Dataset entries
= = =

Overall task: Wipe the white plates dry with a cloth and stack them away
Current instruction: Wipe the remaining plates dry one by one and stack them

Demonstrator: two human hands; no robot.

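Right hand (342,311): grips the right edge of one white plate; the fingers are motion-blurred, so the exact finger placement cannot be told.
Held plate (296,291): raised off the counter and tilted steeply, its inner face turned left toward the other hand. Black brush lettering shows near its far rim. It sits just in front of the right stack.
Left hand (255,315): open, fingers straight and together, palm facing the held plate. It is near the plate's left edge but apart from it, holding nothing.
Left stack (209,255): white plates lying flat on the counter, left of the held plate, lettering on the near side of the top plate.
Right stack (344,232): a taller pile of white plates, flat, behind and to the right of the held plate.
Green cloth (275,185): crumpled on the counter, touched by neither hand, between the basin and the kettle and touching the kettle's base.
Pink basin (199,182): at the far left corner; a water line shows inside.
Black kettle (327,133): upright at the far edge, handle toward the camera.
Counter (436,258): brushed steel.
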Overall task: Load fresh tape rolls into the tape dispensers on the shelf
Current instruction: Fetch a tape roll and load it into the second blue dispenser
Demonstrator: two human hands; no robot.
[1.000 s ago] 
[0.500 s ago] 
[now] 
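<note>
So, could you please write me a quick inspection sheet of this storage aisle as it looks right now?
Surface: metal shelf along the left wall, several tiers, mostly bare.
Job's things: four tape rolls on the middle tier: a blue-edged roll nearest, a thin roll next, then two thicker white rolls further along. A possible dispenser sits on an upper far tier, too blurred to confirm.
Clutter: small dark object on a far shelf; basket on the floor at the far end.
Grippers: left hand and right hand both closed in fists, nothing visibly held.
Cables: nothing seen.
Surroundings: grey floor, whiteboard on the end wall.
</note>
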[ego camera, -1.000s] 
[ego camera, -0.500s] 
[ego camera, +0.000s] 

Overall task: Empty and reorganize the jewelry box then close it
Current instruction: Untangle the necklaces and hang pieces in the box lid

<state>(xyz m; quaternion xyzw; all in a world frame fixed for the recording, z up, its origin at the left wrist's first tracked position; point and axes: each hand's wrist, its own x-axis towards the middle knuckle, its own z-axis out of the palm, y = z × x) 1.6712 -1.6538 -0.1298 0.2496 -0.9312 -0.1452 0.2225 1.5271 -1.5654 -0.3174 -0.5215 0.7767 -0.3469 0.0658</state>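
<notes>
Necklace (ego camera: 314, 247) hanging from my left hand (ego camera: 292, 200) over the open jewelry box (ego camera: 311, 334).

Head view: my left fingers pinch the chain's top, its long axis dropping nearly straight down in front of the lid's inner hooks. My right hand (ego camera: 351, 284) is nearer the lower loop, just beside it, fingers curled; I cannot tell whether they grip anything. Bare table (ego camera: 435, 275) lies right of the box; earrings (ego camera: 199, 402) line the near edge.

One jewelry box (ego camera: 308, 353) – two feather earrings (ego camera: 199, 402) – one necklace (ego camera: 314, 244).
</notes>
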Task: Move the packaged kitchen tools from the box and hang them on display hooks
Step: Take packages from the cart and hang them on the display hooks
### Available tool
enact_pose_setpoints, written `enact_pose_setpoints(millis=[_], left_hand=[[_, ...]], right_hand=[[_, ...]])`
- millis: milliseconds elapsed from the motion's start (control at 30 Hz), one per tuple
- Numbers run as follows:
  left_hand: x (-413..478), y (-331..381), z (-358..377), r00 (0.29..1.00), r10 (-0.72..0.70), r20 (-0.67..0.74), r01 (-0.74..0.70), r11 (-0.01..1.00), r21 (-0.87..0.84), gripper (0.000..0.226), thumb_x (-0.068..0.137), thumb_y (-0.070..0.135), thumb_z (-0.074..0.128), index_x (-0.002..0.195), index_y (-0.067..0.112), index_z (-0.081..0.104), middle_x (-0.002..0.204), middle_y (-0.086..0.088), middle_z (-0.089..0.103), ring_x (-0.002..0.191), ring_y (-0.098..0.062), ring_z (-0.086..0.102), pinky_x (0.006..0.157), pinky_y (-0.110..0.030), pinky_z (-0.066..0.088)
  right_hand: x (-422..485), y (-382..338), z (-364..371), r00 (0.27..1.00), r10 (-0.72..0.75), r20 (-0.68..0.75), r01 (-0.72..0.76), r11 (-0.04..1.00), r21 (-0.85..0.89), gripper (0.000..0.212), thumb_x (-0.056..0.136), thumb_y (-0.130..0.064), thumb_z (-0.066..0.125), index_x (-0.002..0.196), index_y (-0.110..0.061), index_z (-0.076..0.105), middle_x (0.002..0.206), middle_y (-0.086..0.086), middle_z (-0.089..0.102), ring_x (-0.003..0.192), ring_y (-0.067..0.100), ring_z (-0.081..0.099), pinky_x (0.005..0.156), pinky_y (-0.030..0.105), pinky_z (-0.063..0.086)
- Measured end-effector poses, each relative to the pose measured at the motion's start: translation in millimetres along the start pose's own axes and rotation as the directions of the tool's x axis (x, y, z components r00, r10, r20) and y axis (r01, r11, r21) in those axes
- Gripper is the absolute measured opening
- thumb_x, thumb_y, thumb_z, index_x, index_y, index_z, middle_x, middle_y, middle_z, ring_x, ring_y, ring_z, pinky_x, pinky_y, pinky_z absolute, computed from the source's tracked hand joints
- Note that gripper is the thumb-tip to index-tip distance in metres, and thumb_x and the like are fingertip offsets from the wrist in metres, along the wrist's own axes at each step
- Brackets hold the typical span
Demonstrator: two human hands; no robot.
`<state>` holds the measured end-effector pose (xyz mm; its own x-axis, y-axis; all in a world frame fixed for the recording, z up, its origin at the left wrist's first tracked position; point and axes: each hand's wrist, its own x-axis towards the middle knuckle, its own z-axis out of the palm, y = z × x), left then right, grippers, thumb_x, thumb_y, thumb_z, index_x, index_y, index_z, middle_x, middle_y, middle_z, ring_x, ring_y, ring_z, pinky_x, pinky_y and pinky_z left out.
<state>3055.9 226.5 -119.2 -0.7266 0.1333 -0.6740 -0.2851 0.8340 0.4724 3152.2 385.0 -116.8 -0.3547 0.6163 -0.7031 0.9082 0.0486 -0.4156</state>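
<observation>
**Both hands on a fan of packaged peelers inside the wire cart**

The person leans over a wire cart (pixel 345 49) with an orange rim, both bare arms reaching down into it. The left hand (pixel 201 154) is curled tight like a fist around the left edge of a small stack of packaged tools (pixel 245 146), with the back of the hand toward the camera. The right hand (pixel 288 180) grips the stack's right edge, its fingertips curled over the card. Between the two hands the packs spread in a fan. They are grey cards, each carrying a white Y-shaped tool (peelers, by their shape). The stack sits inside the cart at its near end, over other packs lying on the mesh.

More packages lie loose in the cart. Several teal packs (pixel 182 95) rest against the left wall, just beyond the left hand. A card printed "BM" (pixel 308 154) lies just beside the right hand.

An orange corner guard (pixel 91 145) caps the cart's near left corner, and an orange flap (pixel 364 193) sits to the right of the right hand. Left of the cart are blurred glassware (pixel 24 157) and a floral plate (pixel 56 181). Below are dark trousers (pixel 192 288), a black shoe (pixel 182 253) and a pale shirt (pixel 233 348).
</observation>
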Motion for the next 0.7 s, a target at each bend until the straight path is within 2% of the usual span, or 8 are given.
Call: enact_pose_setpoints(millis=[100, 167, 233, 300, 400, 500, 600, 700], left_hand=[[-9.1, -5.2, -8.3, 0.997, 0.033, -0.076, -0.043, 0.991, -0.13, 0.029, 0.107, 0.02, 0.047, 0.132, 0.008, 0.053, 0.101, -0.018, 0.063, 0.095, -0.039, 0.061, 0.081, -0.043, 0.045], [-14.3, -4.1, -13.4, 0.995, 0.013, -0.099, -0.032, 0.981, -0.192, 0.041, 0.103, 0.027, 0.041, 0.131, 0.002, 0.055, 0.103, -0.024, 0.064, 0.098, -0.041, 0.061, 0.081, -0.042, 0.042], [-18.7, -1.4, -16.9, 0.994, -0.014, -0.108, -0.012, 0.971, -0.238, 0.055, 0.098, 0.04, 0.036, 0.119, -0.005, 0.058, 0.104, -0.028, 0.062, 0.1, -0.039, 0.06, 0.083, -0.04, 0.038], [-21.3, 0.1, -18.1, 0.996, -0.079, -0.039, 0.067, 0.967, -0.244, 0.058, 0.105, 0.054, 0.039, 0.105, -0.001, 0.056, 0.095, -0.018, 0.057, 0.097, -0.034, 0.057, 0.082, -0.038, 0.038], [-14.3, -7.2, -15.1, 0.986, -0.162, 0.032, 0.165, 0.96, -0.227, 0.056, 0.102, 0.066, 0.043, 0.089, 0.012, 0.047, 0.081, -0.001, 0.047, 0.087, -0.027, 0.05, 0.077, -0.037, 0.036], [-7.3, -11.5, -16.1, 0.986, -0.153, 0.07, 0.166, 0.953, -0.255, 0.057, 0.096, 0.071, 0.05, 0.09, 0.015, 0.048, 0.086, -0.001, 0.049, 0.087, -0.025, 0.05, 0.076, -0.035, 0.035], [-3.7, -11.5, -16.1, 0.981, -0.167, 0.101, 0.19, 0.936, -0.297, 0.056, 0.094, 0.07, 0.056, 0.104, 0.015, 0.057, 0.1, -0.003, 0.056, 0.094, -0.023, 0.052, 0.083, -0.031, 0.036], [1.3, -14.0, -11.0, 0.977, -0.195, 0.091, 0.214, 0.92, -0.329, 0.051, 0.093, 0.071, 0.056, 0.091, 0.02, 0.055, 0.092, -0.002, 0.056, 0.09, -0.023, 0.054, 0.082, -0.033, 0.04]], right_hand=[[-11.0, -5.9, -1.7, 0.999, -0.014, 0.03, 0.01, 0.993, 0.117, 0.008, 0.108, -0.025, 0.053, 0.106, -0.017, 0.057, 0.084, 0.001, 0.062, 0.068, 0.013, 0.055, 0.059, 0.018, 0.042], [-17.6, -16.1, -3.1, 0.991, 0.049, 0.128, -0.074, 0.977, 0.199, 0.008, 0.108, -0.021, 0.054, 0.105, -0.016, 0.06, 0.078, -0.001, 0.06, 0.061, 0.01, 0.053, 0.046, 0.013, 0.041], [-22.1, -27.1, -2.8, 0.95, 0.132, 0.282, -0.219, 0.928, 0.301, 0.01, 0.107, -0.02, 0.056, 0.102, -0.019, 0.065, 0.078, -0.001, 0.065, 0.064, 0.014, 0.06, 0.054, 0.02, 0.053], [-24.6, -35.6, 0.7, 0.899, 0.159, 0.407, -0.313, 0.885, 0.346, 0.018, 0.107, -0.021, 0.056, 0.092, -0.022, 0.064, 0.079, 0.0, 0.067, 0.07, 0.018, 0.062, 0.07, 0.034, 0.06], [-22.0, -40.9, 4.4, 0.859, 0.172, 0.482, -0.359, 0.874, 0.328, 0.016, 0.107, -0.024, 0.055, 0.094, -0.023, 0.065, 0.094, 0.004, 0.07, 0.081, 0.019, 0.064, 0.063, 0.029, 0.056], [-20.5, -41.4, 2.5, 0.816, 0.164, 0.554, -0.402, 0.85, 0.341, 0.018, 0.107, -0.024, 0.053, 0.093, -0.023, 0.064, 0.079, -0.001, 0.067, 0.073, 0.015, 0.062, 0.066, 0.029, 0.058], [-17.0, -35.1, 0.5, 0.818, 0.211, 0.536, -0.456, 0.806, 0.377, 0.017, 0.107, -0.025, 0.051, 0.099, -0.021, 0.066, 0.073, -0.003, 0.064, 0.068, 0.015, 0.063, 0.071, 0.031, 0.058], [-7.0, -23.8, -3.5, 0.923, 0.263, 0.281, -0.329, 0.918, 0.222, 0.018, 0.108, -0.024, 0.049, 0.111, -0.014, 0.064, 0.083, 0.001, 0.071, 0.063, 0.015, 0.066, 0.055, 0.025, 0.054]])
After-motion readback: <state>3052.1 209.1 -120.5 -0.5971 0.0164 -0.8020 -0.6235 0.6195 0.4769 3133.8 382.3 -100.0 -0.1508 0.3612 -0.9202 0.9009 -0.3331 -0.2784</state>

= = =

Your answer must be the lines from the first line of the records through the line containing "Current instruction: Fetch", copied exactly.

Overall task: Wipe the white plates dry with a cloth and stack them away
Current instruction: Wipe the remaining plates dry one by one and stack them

Demonstrator: two human hands; no robot.

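Right hand (342,311): grips the right edge of one white plate; the fingers are motion-blurred, so the exact finger placement cannot be told.
Held plate (296,291): raised off the counter and tilted steeply, its inner face turned left toward the other hand. Black brush lettering shows near its far rim. It sits just in front of the right stack.
Left hand (255,315): open, fingers straight and together, palm facing the held plate. It is near the plate's left edge but apart from it, holding nothing.
Left stack (209,255): white plates lying flat on the counter, left of the held plate, lettering on the near side of the top plate.
Right stack (344,232): a taller pile of white plates, flat, behind and to the right of the held plate.
Green cloth (275,185): crumpled on the counter, touched by neither hand, between the basin and the kettle and touching the kettle's base.
Pink basin (199,182): at the far left corner; a water line shows inside.
Black kettle (327,133): upright at the far edge, handle toward the camera.
Counter (436,258): brushed steel.
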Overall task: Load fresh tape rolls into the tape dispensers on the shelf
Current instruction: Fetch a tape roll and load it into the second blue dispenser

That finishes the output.